The New Zealand craft beer market is booming and showing no signs of slowing down - just ask one man who has tasted at least 500 different New Zealand beers since 2009.

Stephen Bennett has made it his mission to taste every beer that comes through New Zealand taps, but it's a mission he is struggling to keep up with.

The number of New Zealand breweries has almost doubled in the past four years, led by a 50 per cent rise in the number of small craft breweries.

A Brewers Guild survey also found 42 per cent of its respondents exported their product and a further 32 per cent expected to in the next two years.

It is a specialty market which those selling the product have seen steadily expand in the past few years.

Foodstuffs, which operates Pak'n Save, New World and 4 Square supermarkets, said that while the beer category at supermarkets had seen an overall slowdown, craft beer sales was one area showing growth.

"And we anticipate that demand for craft beer will continue to increase in the coming years, particularly given the number of new entrants into the market,'' spokeswoman Antoinette Shallue said.

Craft beer sales grew by about 7 per cent in the past year, and now accounted for about 10 per cent of all beer sales in the supermarkets, she said.

Mr Bennett, who keeps a close eye on the market as he constantly adds to his list of beers to try, said that even in the past six months he had noticed a significant growth in craft beer numbers.

"I can't keep up with the number of brewers.''

The choice was a good thing, but he did wonder about market saturation.

However, just a few weeks ago he met a man who was brewing beer from his home in Lower Hutt and was making a living from it.

"If you look at someone who can actually make a living in that small catchment area, it means that possibly there is room for extension.''

Society of Beer Advocates (Soba) national secretary Greig McGill said sales of mainstream beers had decreased while sales of craft beers had increased.

"There's just a lot more people getting into craft brewing.''

He said Soba had about 570 members throughout the country, about a fifth of whom he estimated to be women.

"It's an amazingly diverse bunch of people.
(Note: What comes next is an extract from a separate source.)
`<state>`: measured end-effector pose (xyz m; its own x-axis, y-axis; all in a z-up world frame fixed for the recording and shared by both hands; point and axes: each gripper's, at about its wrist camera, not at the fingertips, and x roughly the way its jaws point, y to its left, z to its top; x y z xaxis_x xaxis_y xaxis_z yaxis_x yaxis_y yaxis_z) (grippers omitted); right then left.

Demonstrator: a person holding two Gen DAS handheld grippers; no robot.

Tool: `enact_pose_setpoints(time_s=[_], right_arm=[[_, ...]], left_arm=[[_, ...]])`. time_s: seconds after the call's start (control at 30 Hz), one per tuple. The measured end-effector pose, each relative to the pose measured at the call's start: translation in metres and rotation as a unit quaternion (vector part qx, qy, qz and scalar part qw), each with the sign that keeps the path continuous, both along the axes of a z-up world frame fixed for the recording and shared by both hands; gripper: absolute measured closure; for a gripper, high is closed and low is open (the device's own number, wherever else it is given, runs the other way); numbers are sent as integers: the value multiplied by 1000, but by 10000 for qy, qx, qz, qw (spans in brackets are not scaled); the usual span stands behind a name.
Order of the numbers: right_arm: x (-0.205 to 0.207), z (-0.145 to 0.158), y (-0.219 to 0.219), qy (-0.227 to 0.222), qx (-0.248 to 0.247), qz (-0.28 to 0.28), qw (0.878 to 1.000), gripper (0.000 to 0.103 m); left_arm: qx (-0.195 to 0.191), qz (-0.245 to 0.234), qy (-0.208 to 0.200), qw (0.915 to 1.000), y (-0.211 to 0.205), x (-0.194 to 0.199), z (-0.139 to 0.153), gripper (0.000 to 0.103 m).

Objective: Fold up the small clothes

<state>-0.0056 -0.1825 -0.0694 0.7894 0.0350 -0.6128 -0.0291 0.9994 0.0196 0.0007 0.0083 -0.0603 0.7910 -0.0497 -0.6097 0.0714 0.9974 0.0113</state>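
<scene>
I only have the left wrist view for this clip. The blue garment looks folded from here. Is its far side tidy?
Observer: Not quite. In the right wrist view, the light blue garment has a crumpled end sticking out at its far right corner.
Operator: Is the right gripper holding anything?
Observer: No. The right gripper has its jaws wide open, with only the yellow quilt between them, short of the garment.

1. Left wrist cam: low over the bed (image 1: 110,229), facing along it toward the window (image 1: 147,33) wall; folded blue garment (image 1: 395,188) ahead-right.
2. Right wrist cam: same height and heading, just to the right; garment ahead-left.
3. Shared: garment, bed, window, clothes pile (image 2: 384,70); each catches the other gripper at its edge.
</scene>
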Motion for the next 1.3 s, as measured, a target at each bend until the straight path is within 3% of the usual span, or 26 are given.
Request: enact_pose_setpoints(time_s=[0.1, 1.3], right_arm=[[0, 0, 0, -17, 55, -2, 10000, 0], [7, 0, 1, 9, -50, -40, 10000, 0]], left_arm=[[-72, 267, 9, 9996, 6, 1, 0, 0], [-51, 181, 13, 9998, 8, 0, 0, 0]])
I think when we first started it was a lot of ex-pat Englishmen ... but I think now there seems to be a very large representation of 20-something, fairly affluent people - a lot of IT workers, a lot of accountants, a lot of lawyers, a lot of government department people.''

Mr McGill said the growth in craft beer was not driven by the supply side, but by an increase in demand.

"People have seen what's happened in the (US) with craft beer absolutely taking off, and we've followed that to some extent.
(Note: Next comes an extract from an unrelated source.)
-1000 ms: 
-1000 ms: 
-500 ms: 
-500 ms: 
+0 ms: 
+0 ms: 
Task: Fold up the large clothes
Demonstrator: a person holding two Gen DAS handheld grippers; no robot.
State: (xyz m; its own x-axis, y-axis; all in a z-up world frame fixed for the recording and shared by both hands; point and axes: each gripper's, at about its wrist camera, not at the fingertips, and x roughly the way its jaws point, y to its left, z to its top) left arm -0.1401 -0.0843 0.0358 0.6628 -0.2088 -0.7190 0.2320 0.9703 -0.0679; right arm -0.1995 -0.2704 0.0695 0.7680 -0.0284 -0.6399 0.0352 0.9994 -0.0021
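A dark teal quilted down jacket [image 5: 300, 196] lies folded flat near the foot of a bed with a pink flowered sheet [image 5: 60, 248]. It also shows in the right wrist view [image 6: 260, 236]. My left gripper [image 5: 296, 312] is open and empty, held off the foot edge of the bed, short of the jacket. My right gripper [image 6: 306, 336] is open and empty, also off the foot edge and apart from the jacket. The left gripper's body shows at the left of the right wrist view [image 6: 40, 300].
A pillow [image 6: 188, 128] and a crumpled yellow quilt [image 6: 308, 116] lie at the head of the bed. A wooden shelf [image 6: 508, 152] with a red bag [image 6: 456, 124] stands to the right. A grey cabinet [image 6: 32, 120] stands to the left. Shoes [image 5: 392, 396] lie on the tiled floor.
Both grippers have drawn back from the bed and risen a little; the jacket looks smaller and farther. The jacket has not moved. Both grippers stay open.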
"There's also the fact that everyone's just getting more into the big push for locally grown stuff, and locally produced and small producers _ all that sort of getting back-to-basics movements that's swept the world.

Glengarry general manager Liz Wheadon said craft beer was one of the fastest growing parts of its market.

"It's been really big over the last two years, but we have seen the trend for the past three to four.''

And she expected to continue seeing an upwards trend.